* [EXERCISE]: When copying the data below, keep only the lines from the one with "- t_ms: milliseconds" through the one with "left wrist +", word for word, and skip the pictures.

* [EXCERPTED DATA]:
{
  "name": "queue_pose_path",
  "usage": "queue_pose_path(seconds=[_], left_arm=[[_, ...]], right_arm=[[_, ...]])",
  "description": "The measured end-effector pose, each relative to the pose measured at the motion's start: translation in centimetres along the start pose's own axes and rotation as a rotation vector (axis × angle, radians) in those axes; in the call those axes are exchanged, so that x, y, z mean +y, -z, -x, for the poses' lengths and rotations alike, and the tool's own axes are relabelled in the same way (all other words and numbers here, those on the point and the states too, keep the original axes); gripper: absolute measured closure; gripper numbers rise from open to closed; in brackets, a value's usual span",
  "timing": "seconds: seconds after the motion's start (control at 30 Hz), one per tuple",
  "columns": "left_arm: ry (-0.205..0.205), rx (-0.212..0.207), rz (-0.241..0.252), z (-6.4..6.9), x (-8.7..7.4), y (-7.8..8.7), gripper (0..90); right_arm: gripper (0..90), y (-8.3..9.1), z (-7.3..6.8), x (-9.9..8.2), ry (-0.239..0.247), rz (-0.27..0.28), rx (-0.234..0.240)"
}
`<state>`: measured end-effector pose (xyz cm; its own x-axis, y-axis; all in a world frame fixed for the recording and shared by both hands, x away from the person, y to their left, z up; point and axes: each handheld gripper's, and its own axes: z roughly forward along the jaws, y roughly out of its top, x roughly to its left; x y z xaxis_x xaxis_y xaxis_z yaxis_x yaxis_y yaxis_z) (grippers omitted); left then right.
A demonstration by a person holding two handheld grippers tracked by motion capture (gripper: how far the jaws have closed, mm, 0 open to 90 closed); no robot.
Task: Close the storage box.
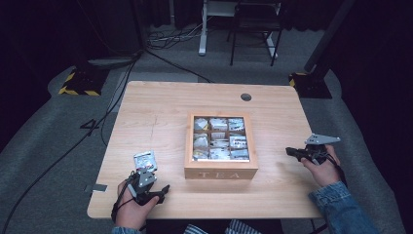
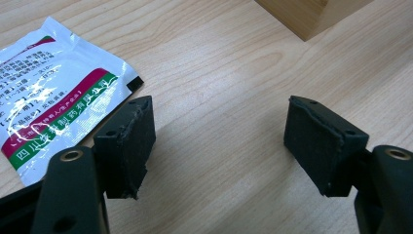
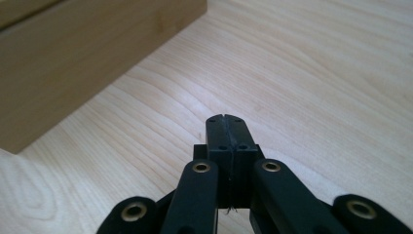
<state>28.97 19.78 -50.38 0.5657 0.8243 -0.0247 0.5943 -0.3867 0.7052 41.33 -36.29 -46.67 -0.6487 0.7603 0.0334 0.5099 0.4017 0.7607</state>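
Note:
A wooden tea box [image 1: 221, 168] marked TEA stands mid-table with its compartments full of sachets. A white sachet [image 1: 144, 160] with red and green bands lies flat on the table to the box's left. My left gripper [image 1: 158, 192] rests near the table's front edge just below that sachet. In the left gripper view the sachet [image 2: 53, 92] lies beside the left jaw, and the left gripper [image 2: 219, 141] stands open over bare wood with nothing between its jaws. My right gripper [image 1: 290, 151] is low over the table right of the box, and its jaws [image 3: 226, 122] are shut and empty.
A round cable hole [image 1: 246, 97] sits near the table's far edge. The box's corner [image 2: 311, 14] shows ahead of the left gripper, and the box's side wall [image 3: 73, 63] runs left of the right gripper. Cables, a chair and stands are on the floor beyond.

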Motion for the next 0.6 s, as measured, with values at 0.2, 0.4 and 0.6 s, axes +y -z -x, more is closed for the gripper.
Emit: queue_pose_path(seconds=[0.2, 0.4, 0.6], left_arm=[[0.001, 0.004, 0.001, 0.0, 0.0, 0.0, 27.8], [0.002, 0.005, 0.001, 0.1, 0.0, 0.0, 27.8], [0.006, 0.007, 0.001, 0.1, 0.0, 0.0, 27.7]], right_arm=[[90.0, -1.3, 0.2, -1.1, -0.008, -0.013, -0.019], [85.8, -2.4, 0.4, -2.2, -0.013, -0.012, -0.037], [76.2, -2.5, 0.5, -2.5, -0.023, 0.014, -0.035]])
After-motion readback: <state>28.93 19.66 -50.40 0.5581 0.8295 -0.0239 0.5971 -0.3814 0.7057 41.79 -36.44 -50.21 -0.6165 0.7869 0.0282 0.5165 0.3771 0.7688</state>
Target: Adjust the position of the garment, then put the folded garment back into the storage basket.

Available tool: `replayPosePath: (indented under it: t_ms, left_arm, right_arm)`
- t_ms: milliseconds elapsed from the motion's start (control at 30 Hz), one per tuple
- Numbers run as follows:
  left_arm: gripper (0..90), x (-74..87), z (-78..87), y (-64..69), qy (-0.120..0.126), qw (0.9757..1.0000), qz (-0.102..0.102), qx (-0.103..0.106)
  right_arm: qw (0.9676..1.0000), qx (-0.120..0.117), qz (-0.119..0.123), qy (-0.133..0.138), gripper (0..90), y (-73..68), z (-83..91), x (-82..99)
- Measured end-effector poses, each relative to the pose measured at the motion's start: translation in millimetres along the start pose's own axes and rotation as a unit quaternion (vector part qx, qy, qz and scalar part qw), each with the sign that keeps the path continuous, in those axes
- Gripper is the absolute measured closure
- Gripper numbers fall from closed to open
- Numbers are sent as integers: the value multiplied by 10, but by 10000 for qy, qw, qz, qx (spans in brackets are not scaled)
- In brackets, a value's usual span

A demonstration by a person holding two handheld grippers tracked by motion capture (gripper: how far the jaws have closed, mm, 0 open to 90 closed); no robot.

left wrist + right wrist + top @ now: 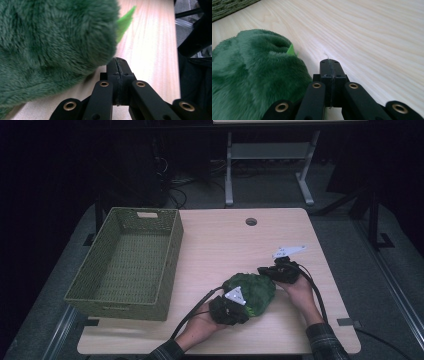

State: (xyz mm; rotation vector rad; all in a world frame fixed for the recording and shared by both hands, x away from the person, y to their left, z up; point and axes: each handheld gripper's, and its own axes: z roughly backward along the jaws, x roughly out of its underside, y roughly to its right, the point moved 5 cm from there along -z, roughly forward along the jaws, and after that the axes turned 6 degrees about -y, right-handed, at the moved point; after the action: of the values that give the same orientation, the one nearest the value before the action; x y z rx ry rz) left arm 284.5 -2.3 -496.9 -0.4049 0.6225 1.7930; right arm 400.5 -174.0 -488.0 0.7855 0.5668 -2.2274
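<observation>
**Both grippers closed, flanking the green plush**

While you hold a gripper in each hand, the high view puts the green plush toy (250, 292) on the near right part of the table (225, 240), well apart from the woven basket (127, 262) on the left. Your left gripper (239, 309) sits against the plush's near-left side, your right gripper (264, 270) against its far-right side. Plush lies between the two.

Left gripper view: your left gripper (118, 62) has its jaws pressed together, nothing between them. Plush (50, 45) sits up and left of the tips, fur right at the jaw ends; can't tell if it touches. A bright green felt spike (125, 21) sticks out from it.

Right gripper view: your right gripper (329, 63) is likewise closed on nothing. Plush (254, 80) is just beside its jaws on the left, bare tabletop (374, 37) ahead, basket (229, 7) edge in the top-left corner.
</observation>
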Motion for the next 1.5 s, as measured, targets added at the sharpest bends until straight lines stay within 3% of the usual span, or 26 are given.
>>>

* [ANSWER]:
- t_ms: milliseconds elapsed from the motion's start (control at 30 Hz), one per tuple
- Numbers run as follows:
  left_arm: gripper (0..90), x (-74..87), z (-78..87), y (-64..69), qy (-0.120..0.126), qw (0.9757..1.0000), qz (-0.102..0.102), qx (-0.103..0.106)
  right_arm: qw (0.9676..1.0000), qx (-0.120..0.117), qz (-0.119..0.123), qy (-0.133..0.138), gripper (0..90), y (-73..68), z (-83..91), x (-82..99)
- Measured end-effector poses, each relative to the pose measured at the motion's start: translation in millimetres along the start pose's own axes and rotation as a unit quaternion (vector part qx, qy, qz and scalar part qw), each with the sign that keeps the path continuous, in those axes
- Gripper is the absolute measured closure
- Gripper numbers fall from closed to open
- Numbers are sent as integers: the value multiplied by 10, but by 10000 for qy, qw, qz, qx (spans in brackets are not scaled)
- In brackets, a value's usual span

A demonstration by a person holding two handheld grippers tracked by motion capture (gripper: how far the jaws have closed, mm, 0 open to 90 closed); no robot.

left wrist + right wrist + top @ now: 

The work for this exercise is now done.